In the research sector, racism is systemic and increasing. On the premise that they are more “accountable” and “efficient”, Java-based universities are used by international universities and other funders, sometimes at the insistence of the Indonesian government, to manage research conducted in Papua. They often appoint their own staff to oversee Papuan academics.

 

These same Java-based universities may also disavow discussion of racism, as occurred last week at the University of Indonesia. This reproduces racial hierarchies and is a clear continuation of the “stupid Papuan” stigma discussed by Ligia Giay and many others.

 

Turning closer to home, the Australia Awards Scholarships program has been in operation for many years, with hundreds of Indonesian recipients annually. Yet even with a dedicated focus on eastern Indonesia, anecdotally, few Papuan students meet entry requirements. Even if they overcome a deeply racialised education system and complete their undergraduate studies, Papuan students report that they then face extensive questioning by examiners about their links to any of the political “separatist” groups.

 

This system contributes to a convenient silencing of the region’s most entrenched human rights atrocities and prevents Papuan perspectives from being heard by Australians, not just on human rights, but on all the other important things occurring in West Papua.

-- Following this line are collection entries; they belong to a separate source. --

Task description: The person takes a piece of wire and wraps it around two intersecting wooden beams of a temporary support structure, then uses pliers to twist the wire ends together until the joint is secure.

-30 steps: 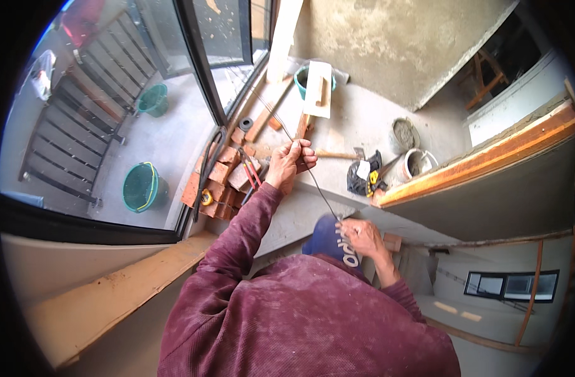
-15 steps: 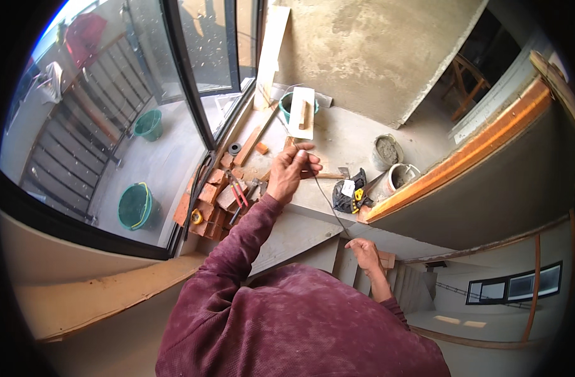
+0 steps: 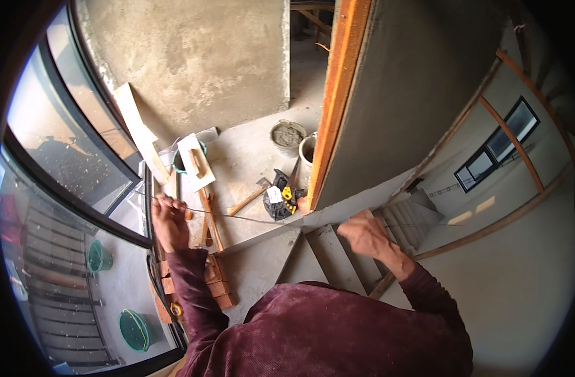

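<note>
Holds a thin dark wire (image 3: pixel 256 220) strung between left hand (image 3: pixel 170 227) and right hand (image 3: pixel 369 236), in front of the body and above the landing floor (image 3: pixel 237 169) and the stairs (image 3: pixel 334 254). Runs crosswise along its long axis, left to right and close to level, with a slight slope down toward the right hand. Seems to carry on past the left hand toward the window (image 3: pixel 73 169), though too faint there to follow to an end; equally hard to trace beyond the right hand. Blurred around the right knuckles, leaving the exact contact hard to make out. Hidden partly behind the left sleeve (image 3: pixel 196 283), as to the brick stack (image 3: pixel 218 288); mostly covered by a plastering float (image 3: pixel 196 164), as to the teal bucket (image 3: pixel 178 164); cut off by the timber edge (image 3: pixel 339 94), as to the white bucket (image 3: pixel 308 149). Pinched closed in the left grip, with thumb and fingertips on the wire; drawn in with folded fingers in the right grip, apparently about the wire.
</note>
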Available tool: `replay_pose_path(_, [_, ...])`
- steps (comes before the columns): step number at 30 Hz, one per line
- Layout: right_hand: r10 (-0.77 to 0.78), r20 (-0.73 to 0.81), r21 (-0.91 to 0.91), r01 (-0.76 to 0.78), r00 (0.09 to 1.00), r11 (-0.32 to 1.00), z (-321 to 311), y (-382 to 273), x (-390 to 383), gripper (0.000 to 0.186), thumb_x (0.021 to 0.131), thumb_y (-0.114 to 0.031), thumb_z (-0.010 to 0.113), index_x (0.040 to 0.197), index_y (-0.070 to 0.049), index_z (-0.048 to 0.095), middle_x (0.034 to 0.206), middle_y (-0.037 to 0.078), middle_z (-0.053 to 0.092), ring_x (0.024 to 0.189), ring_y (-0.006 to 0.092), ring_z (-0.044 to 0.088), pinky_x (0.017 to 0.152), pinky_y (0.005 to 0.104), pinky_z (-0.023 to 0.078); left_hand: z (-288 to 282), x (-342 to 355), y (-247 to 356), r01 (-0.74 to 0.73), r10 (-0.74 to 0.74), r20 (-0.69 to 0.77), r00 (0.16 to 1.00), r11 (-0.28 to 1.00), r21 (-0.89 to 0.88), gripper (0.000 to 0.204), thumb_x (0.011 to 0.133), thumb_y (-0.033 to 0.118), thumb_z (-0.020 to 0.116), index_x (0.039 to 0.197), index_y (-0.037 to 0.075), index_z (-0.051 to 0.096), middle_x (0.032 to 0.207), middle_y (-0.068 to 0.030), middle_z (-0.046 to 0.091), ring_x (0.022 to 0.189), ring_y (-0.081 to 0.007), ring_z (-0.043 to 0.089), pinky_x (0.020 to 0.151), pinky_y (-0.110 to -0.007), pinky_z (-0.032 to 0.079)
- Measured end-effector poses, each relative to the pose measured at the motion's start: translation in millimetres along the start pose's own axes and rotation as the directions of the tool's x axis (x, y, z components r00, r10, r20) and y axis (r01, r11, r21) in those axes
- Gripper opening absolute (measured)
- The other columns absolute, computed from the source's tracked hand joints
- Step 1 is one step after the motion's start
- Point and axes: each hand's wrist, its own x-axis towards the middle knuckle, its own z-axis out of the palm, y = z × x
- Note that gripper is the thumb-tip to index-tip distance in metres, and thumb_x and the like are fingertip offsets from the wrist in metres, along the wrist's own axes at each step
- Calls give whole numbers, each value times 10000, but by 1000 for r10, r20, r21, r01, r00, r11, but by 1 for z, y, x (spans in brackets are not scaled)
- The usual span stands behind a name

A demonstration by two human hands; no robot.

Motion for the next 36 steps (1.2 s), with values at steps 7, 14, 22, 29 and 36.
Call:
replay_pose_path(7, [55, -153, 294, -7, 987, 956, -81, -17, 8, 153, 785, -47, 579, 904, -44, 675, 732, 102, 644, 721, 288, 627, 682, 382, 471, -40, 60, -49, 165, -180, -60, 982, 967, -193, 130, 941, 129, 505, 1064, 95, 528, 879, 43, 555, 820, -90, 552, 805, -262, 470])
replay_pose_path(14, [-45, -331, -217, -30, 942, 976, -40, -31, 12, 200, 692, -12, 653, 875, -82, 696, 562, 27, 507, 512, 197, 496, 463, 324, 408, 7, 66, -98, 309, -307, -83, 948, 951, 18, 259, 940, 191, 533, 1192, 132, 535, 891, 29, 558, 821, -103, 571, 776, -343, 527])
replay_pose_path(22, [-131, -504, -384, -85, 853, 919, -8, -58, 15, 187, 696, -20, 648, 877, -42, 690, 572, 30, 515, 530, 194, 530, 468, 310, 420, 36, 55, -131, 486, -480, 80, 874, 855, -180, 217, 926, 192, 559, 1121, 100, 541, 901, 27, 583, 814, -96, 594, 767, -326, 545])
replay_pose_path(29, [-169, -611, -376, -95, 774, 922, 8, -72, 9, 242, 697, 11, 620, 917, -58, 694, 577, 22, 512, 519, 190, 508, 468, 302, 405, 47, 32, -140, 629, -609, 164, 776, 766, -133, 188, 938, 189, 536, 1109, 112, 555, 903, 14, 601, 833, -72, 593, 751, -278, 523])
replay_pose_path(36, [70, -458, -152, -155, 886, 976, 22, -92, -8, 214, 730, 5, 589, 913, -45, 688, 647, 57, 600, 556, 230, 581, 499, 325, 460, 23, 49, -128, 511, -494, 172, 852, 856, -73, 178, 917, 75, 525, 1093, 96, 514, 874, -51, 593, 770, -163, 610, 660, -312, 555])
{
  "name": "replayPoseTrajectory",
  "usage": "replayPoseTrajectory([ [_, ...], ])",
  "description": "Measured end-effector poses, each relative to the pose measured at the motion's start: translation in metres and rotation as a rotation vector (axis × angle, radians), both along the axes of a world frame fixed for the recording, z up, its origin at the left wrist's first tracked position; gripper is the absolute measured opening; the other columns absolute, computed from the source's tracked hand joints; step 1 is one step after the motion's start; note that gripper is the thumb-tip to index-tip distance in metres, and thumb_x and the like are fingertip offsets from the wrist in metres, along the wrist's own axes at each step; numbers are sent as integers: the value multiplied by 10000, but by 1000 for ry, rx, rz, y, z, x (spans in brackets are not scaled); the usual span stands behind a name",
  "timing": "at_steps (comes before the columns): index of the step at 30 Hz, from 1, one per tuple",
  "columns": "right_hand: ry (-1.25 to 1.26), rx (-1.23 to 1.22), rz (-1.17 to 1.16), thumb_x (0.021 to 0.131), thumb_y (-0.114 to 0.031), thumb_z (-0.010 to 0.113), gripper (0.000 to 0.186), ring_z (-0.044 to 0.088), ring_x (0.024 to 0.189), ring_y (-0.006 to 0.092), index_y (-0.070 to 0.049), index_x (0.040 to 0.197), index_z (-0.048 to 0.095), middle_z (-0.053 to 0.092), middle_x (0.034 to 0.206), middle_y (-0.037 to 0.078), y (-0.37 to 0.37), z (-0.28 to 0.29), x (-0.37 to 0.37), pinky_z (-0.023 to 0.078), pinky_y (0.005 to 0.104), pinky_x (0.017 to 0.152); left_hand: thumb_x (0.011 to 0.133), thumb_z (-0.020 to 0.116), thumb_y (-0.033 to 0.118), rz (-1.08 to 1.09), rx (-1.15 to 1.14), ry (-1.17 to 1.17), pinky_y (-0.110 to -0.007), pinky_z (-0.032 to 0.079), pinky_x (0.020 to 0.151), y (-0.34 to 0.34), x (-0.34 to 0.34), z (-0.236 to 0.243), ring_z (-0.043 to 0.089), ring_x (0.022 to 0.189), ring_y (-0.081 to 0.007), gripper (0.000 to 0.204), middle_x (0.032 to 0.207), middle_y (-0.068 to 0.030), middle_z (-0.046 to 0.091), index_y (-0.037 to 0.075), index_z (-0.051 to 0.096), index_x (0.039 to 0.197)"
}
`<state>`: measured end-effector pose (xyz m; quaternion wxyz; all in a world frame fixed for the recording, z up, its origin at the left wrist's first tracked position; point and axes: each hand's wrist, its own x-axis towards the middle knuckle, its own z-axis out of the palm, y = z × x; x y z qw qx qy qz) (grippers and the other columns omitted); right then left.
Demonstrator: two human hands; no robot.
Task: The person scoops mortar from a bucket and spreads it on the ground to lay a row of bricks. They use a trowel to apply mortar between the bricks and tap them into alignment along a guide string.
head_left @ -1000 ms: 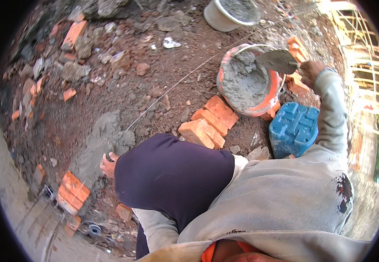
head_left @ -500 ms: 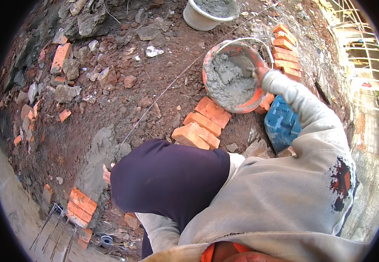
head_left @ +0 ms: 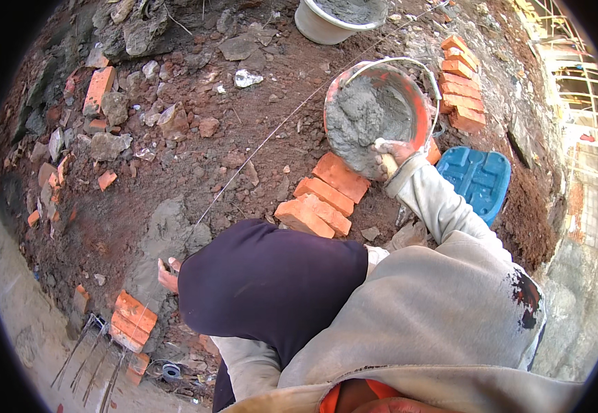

The reality is that a racially just and equitable system would see many more Papuans in Australia speaking out in ways that could jeopardise Australia’s relationship with Indonesia.

 

To eliminate racist violence in West Papua, it’s important to acknowledge that foreign interactions and relationships with Indonesia are upholding a violent, racist system. It is also essential to challenge the myths put forward by the Indonesian government.

 

When Papuans march in the streets, or publish books, or post on Facebook, or present to the United Nations, it’s time to listen to them, rather than an Indonesian government official who says everything is fine.

 

Jenny Munro is an anthropologist who has worked on gender, health and sexuality in Indonesia since 2003. Her 2018 book, Dreams Made Small, explores the racialisation of education in West Papua, while her more recent research activity focuses on how racism affects health care.